* Aim of the exercise
All records below are to be set down exactly, each character intact.

--- Given information ---

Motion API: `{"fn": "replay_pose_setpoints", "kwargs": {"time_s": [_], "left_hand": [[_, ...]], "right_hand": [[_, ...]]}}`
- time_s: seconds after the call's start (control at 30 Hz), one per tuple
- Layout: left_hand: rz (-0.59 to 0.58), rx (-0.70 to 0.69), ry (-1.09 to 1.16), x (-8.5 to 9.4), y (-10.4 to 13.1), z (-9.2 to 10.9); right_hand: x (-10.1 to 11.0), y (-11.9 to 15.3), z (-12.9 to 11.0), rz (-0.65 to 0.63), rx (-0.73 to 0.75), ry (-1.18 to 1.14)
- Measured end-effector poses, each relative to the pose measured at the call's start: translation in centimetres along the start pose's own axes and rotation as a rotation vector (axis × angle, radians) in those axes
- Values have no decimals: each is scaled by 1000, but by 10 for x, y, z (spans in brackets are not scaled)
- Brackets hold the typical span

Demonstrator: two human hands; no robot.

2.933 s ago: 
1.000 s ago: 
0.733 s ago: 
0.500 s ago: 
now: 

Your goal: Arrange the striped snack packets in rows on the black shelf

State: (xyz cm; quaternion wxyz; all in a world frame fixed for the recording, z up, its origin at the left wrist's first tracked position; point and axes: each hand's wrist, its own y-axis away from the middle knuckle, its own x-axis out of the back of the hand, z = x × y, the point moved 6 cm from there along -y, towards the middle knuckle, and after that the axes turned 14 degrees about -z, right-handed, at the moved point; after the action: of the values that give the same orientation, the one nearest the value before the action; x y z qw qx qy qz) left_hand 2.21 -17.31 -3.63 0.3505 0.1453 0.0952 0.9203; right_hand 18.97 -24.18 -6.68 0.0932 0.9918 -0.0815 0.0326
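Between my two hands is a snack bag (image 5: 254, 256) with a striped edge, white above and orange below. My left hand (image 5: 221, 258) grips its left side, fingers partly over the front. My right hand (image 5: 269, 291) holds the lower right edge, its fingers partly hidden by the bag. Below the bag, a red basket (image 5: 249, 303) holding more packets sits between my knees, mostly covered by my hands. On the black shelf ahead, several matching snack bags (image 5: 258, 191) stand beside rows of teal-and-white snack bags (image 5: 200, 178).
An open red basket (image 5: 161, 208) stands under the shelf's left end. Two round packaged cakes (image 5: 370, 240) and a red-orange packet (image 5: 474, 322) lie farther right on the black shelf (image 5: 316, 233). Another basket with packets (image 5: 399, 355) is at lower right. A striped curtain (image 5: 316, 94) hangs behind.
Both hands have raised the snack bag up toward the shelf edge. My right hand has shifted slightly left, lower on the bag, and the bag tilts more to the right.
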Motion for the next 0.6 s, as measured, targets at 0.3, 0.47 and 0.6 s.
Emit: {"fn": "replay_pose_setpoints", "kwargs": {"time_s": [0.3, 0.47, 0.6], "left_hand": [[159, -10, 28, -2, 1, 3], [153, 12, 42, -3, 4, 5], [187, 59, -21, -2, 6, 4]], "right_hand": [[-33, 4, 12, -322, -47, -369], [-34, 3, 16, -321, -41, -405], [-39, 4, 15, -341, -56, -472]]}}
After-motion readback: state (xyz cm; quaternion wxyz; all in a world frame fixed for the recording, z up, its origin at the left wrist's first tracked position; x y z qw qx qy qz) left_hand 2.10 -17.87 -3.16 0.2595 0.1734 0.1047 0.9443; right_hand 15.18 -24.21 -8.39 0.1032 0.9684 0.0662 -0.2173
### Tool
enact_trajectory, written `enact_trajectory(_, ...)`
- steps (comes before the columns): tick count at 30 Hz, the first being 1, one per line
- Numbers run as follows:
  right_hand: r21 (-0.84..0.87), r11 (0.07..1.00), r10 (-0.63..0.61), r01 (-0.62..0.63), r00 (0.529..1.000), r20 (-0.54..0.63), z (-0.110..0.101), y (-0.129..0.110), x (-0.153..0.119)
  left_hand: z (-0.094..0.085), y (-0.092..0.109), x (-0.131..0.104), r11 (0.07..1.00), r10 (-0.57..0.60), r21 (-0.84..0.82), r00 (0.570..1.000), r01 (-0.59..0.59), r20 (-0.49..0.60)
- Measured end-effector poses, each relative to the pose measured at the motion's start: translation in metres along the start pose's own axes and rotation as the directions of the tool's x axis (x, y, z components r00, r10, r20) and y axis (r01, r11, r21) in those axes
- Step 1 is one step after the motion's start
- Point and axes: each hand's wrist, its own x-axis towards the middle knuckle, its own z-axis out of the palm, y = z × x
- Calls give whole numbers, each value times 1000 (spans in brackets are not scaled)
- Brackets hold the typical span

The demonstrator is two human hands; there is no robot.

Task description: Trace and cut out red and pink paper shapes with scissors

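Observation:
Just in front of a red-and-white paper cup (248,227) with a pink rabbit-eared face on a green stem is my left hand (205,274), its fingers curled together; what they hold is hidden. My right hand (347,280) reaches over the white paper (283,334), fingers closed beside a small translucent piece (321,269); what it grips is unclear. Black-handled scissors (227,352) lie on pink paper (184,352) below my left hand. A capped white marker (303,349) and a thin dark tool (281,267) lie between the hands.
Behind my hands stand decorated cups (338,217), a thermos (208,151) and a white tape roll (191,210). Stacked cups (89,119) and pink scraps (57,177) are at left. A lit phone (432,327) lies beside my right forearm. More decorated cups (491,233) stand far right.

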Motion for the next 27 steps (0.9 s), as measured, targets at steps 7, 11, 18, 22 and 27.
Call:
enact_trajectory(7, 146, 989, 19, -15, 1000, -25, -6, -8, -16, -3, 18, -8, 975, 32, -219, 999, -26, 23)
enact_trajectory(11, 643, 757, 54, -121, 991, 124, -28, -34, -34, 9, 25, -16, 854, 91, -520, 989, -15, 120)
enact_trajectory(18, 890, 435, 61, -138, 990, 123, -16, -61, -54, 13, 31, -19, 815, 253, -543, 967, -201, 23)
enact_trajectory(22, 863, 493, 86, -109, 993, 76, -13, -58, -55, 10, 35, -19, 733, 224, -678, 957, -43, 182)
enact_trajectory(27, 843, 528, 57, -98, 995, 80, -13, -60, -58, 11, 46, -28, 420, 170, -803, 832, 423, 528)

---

* Answer box
Motion API: `{"fn": "replay_pose_setpoints", "kwargs": {"time_s": [_], "left_hand": [[_, ...]], "right_hand": [[_, ...]]}}`
- time_s: seconds after the call's start (control at 30 Hz), one per tuple
- Layout: left_hand: rz (-0.59 to 0.58), rx (-0.70 to 0.69), ry (-1.09 to 1.16), x (-8.5 to 9.4), y (-10.4 to 13.1), z (-9.2 to 10.9); right_hand: x (-10.1 to 11.0), y (-11.9 to 15.3), z (-12.9 to 11.0), rz (-0.65 to 0.63), rx (-0.73 to 0.75), ry (-1.18 to 1.14)
- Measured end-effector poses, each relative to the pose measured at the call's start: translation in centimetres along the start pose's own axes and rotation as a rotation vector (axis × angle, radians) in those axes
- Values have no decimals: each is scaled by 1000, but by 10 for x, y, z (spans in brackets are not scaled)
- Brackets hold the typical span

Demonstrator: two human hands; no robot.

2.933 s ago: 
1.000 s ago: 
0.733 s ago: 
0.500 s ago: 
now: 

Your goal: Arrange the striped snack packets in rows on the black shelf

State: (xyz cm; quaternion wxyz; all in a world frame fixed for the recording, z up, its origin at the left wrist's first tracked position; point and axes: each hand's wrist, its own y-axis away from the middle knuckle, its own x-axis out of the back of the hand, z = x × y, the point moved 6 cm from there along -y, towards the middle knuckle, and after that the axes turned 14 degrees about -z, right-handed, at the moved point; after the action: of the values that give the same orientation, the one nearest the value before the action; x y z qw qx qy qz) left_hand 2.21 -17.31 -3.63 0.3505 0.1453 0.0952 0.9203; right_hand 18.97 -24.18 -6.68 0.0932 0.9918 -0.0815 0.0326
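Between my two hands is a snack bag (image 5: 254, 256) with a striped edge, white above and orange below. My left hand (image 5: 221, 258) grips its left side, fingers partly over the front. My right hand (image 5: 269, 291) holds the lower right edge, its fingers partly hidden by the bag. Below the bag, a red basket (image 5: 249, 303) holding more packets sits between my knees, mostly covered by my hands. On the black shelf ahead, several matching snack bags (image 5: 258, 191) stand beside rows of teal-and-white snack bags (image 5: 200, 178).
An open red basket (image 5: 161, 208) stands under the shelf's left end. Two round packaged cakes (image 5: 370, 240) and a red-orange packet (image 5: 474, 322) lie farther right on the black shelf (image 5: 316, 233). Another basket with packets (image 5: 399, 355) is at lower right. A striped curtain (image 5: 316, 94) hangs behind.
Both hands have raised the snack bag up toward the shelf edge. My right hand has shifted slightly left, lower on the bag, and the bag tilts more to the right.
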Motion for the next 0.6 s, as measured, targets at 0.3, 0.47 and 0.6 s.
Emit: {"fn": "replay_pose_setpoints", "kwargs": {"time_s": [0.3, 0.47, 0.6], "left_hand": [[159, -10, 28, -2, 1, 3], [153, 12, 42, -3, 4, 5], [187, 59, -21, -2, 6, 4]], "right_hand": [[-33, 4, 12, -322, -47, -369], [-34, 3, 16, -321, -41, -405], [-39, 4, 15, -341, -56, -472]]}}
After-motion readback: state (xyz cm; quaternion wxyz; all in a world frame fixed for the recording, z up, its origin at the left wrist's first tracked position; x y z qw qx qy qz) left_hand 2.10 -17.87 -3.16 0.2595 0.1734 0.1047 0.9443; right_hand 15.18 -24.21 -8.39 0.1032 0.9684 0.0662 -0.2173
### Tool
enact_trajectory, written `enact_trajectory(_, ...)`
- steps (comes before the columns): tick count at 30 Hz, the first being 1, one per line
- Numbers run as follows:
  right_hand: r21 (-0.84..0.87), r11 (0.07..1.00), r10 (-0.63..0.61), r01 (-0.62..0.63), r00 (0.529..1.000), r20 (-0.54..0.63), z (-0.110..0.101), y (-0.129..0.110), x (-0.153..0.119)
  left_hand: z (-0.094..0.085), y (-0.092..0.109), x (-0.131..0.104), r11 (0.07..1.00), r10 (-0.57..0.60), r21 (-0.84..0.82), r00 (0.570..1.000), r01 (-0.59..0.59), r20 (-0.49..0.60)
- Measured end-effector poses, each relative to the pose measured at the motion's start: translation in metres along the start pose's own axes and rotation as the directions of the tool's x axis (x, y, z components r00, r10, r20) and y axis (r01, r11, r21) in those axes
- Step 1 is one step after the motion's start
- Point and axes: each hand's wrist, its own x-axis towards the middle knuckle, its own z-axis out of the palm, y = z × x
- Calls give whole numbers, each value times 1000 (spans in brackets are not scaled)
- Brackets hold the typical span

The demonstrator is two human hands; there is no robot.

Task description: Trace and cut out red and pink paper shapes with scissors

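Observation:
Just in front of a red-and-white paper cup (248,227) with a pink rabbit-eared face on a green stem is my left hand (205,274), its fingers curled together; what they hold is hidden. My right hand (347,280) reaches over the white paper (283,334), fingers closed beside a small translucent piece (321,269); what it grips is unclear. Black-handled scissors (227,352) lie on pink paper (184,352) below my left hand. A capped white marker (303,349) and a thin dark tool (281,267) lie between the hands.
Behind my hands stand decorated cups (338,217), a thermos (208,151) and a white tape roll (191,210). Stacked cups (89,119) and pink scraps (57,177) are at left. A lit phone (432,327) lies beside my right forearm. More decorated cups (491,233) stand far right.
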
Motion for the next 27 steps (0.9 s), as measured, targets at steps 7, 11, 18, 22 and 27.
Call:
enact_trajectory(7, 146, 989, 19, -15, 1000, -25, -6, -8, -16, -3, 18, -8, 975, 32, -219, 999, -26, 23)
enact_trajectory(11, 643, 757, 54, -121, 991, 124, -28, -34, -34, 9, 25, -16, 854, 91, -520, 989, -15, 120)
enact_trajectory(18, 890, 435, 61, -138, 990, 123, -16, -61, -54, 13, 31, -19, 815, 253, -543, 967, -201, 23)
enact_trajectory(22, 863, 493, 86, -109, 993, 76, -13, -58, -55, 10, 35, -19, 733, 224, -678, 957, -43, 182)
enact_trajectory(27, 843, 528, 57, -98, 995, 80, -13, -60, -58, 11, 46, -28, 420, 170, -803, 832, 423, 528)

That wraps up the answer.